ポリメラーゼ連鎖反応(PCR)は、DNAの断片をコピーするために広く使われている技術です。指数関数的な増幅により、PCRはわずか数時間で数百万から数十億のDNAコピーを作り出すことができます。PCR反応では、耐熱性のDNAポリメラーゼ酵素が、サーモサイクラーと呼ばれる自動機械の中で、一連の温度変化を通して元のDNAを増幅します。
1983年にカリー・マリス(Kary Mullis)がPCRを開発し、1993年にノーベル化学賞を受賞しました。PCRは、比較的早く、安価で、正確にDNA配列をコピーできるため、分子クローニング、遺伝子変異誘発、病原体の検出、遺伝子発現解析、DNAの定量と配列決定、遺伝病の診断など、さまざまな用途で非常に重要なツールとなりました。

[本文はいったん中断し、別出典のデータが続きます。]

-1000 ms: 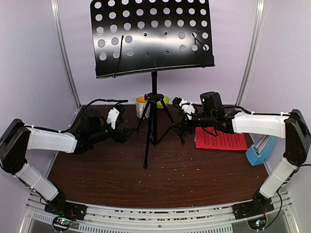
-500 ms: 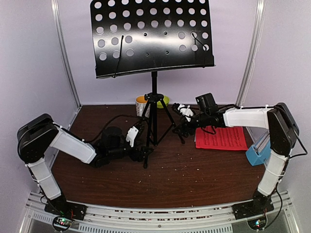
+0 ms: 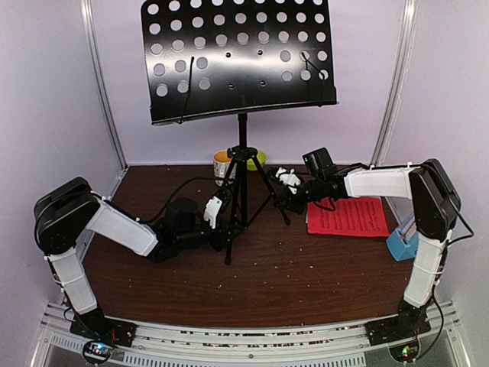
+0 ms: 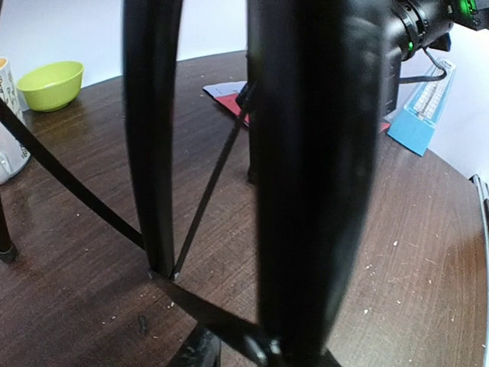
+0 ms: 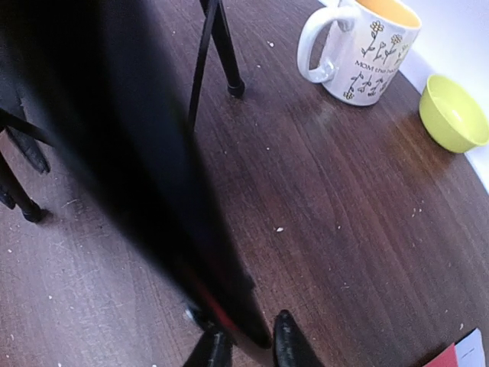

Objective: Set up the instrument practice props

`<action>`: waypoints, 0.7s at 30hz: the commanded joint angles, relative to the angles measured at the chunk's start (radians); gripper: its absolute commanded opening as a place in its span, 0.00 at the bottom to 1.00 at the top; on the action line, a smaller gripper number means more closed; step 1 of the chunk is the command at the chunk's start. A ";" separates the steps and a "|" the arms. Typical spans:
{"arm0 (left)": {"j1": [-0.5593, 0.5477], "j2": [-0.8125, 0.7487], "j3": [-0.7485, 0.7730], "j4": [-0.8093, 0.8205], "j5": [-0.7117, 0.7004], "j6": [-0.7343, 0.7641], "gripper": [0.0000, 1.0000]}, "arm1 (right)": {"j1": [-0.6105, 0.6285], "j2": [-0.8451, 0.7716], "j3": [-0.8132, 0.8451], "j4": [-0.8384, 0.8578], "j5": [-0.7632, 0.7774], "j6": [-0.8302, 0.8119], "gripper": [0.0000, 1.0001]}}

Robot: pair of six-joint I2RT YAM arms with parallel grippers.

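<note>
The music stand (image 3: 242, 126) is upright near the back middle of the desk (image 3: 267, 283). Its tripod legs are spread and its wide perforated panel sits high on a thin pole. It is probably light but top-heavy: stiff metal, smooth and narrow in the legs, with folding joints that could give if pushed sideways. The low legs or the hub where they meet look like the safest place to hold it, since a push higher up would lever it over. The right hand (image 3: 276, 193) reaches the right-side leg, and in the right wrist view its fingertips (image 5: 286, 344) sit on either side of that leg, apparently pinching it. The left hand (image 3: 226, 228) is at the front leg, but its own camera shows only blurred dark bars, so I cannot tell whether it is spread or pressed together. The red sheet-music pages (image 3: 348, 218) lie flat to the right. They are thin and limp, and best lifted by an edge. The metronome (image 3: 405, 237) is at the far right edge, and its casing is likely brittle.
</note>
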 commanded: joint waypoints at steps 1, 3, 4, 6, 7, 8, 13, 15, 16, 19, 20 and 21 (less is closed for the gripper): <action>-0.003 -0.041 -0.014 0.014 -0.035 -0.014 0.25 | -0.004 -0.020 -0.011 0.009 0.027 -0.008 0.15; -0.003 -0.056 -0.022 -0.007 -0.048 -0.015 0.18 | -0.003 -0.029 -0.021 0.006 0.047 -0.001 0.09; -0.003 -0.065 -0.025 -0.024 -0.054 -0.016 0.15 | -0.003 -0.033 -0.023 0.001 0.055 0.001 0.05; -0.003 -0.080 -0.036 -0.044 -0.059 -0.016 0.11 | -0.003 -0.042 -0.028 -0.013 0.068 0.006 0.00; -0.003 -0.089 -0.042 -0.052 -0.063 -0.016 0.10 | -0.004 -0.049 -0.033 -0.013 0.069 0.010 0.00; -0.003 -0.098 -0.052 -0.054 -0.066 -0.019 0.09 | -0.002 -0.055 -0.039 -0.012 0.071 0.013 0.00; -0.003 -0.152 -0.095 -0.094 -0.090 -0.023 0.07 | -0.003 -0.088 -0.066 -0.005 0.076 0.038 0.00; -0.003 -0.168 -0.110 -0.108 -0.106 -0.025 0.06 | -0.003 -0.100 -0.072 -0.006 0.086 0.057 0.00; -0.003 -0.174 -0.118 -0.119 -0.113 -0.027 0.06 | -0.003 -0.105 -0.074 -0.007 0.095 0.069 0.00; -0.003 -0.192 -0.136 -0.160 -0.130 -0.034 0.04 | -0.003 -0.119 -0.081 -0.036 0.120 0.118 0.00; -0.003 -0.198 -0.144 -0.172 -0.135 -0.038 0.03 | -0.002 -0.125 -0.092 -0.036 0.126 0.134 0.00; -0.003 -0.206 -0.156 -0.176 -0.144 -0.043 0.03 | -0.002 -0.134 -0.106 -0.035 0.131 0.152 0.00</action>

PCRは、細胞内で起こる自然なDNA複製過程を模倣しています。反応混合物には、コピーされるべき鋳型DNA配列、プライマーと呼ばれる一対の短いDNA分子、デオキシヌクレオチド三リン酸(dNTPs)と呼ばれる遊離のDNA構成要素、および特殊なDNAポリメラーゼ酵素が含まれます。
PCRは高温で一連の作業を行うため、そのような温度でも機能するDNAポリメラーゼ酵素が必要です。最も一般的なDNAポリメラーゼは、最初にポリメラーゼが分離された細菌であるThermus aquaticusにちなんで名付けられたTaqポリメラーゼです。DNAポリメラーゼは、DNA分子をゼロ(de novo)から合成することはできません。その代わりに、DNAポリメラーゼはプライマーと呼ばれる相補的な塩基対に結合する短いDNA分子を介してDNAテンプレートに結合します。プライマーは、DNAポリメラーゼが新しいdNTPを結合できる遊離の3’ヒドロキシ基を提供します。PCRでは、DNA分子の各ヌクレオチドに対応して、dATP、dCTP、dGTP、dTTPの4種類のdNTPが使用されます。
各PCRサイクルは、「変性」、「アニーリング」、「DNA合成」の3つのステップで構成されています。
一般的なPCRでは、これら3つのステップをサーモサイクラーで20~40サイクル繰り返します。各サイクルでDNA分子の数が2倍になるため、指数関数的にDNAが増幅されていきます。
もし科学者がゲノムの特定の配列を増幅したい場合、科学者は適切なプライマーを設計するために、ターゲットDNAの配列の少なくとも一部を知っていなければなりません。また、部分的に類似したDNA配列にプライマーが非特異的にアニーリングしてしまい、非標的DNAが増幅されてしまうという問題もあります。この問題は、反応条件を最適化することで抑制できます。高感度の検出法であるPCRは、汚染にも弱く、微量の汚染DNAが混入しただけで、誤解を招く結果となります。PCRに使用されるDNAポリメラーゼは、エラーを起こしやすいです。最初の数サイクルで突然変異が起こると、増幅されたDNAのほとんどがその変異を持つことになります。